The missions are atmospheric and quite disturbing. In one you must seek out a colleague who has been kidnapped by aliens; when you find her, she is affixed to the wall by alien resin with an alien embryo growing inside her. She begs you to kill her.
Such eerie moments are far less common in the expansion pack, Primal Hunt. In Hunt's human missions, you play a sexy female Russian mercenary rather than a marine, and aliens attack you every few steps, slithering along the walls toward you in savage packs, appearing suddenly behind you or climbing straight up cliffs to grab you. In this sense, game play is similar to Aliens Versus Predator 2's multiplayer mode, in which you simply run around killing members of the other species.
Although it can induce an adrenaline rush, Hunt is far less terrifying than the main game because it does not invest time in building fear. You never wonder when the next attack will begin because the attacks never stop.
Players looking for the suspense of Aliens Versus Predator 2 are less likely to find it in Primal Hunt than in Tecmo's Fatal Frame, a ghostly game that is concerned not with violence but with atmospheric terror.
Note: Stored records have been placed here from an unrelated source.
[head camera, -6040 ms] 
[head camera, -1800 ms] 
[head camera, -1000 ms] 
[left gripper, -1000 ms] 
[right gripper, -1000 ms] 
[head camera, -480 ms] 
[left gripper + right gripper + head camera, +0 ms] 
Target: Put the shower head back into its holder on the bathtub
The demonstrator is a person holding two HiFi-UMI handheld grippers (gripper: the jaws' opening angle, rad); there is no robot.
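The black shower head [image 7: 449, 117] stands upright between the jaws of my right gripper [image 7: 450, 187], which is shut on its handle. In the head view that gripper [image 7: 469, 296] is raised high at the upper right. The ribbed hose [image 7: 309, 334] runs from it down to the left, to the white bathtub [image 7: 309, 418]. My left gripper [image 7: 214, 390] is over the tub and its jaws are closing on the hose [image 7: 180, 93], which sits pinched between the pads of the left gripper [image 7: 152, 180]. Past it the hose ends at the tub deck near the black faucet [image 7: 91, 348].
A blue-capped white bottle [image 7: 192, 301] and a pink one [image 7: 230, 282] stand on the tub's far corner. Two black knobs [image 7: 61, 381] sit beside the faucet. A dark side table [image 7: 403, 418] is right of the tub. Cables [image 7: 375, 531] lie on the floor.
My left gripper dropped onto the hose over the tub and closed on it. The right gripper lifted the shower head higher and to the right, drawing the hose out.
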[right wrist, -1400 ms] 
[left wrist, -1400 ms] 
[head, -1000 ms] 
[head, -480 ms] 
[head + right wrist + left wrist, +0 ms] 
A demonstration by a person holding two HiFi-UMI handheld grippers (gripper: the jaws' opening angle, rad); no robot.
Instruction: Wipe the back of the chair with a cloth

It was the little things that made Frame so scary; the creak of the floorboards, a flashlight throwing spooky shadows against the wall, the mysterious ropes hanging from the ceiling, the pages torn from diaries that describe disturbing rituals and strange disappearances. To be sure, there were also blind ghosts screaming "My eyes! My eyes!" as they chased me around the house, but the scary part was just being there.
In Frame, a girl is searching for her brother, who disappeared while looking for a writer who had been doing research on a mysterious mansion. The action consists of the girl's wandering around the mansion in search of clues and battling ghosts.
Fans of blood and gore are unlikely to be impressed; your only weapon is a supernatural camera. To defeat ghosts, you must keep them in frame while the camera charges, then snap their picture. You'll have to take several pictures per ghost, so the game involves clicking the camera, running, and clicking the camera again. Taking snapshots of ghosts isn't the most exciting form of battle, but you have to give the game points for originality.
Frame is more interesting for its unrelenting spookiness than it is for its battles or puzzles.. Even more atmospheric than Aliens Versus Predator 2, Frame's eerie sounds and moody visuals will have you almost paralyzed with fear. Even the sad ghosts who appear to guide you are terrifying when they suddenly appear, glowing brightly as they beg you for help.
Frame can also be frustrating. The battle system is awkward; you have to look through the viewfinder to take pictures, and when ghosts sail through a wall and appear behind you, you must drop the camera and run. And if you run out of film, there is no way to finish the game. Other action games give the player a backup weapon like a knife, but in Frame, an empty camera means it's time to quit. Two-thirds of the way through the game, I ran out of film and had to start over. There is no printable word to express my reaction adequately.
Film is needed both to kill ghosts and to reveal secrets. Early in the game I was acting as a tourist, photographing pretty much everything I saw in hopes it would reveal an important clue. Be warned: take a picture of an object only if you see a glowing blue circle in the viewfinder. Doing so results in a spectral photo that is supposed to indicate where to look for the next clue, although one of Frame's biggest flaws is that it is often impossible to make out what the picture is supposed to be.
Perhaps the biggest problem with Fatal Frame is that it wants to be as exciting as the Aliens games. It gives us ghost attacks when all we really need is a sudden sound, a flash of light or an unexpected movement. I guess it wouldn't really be a game without any fighting, but Frame is far better when it makes you wait for action than when it gives it to you.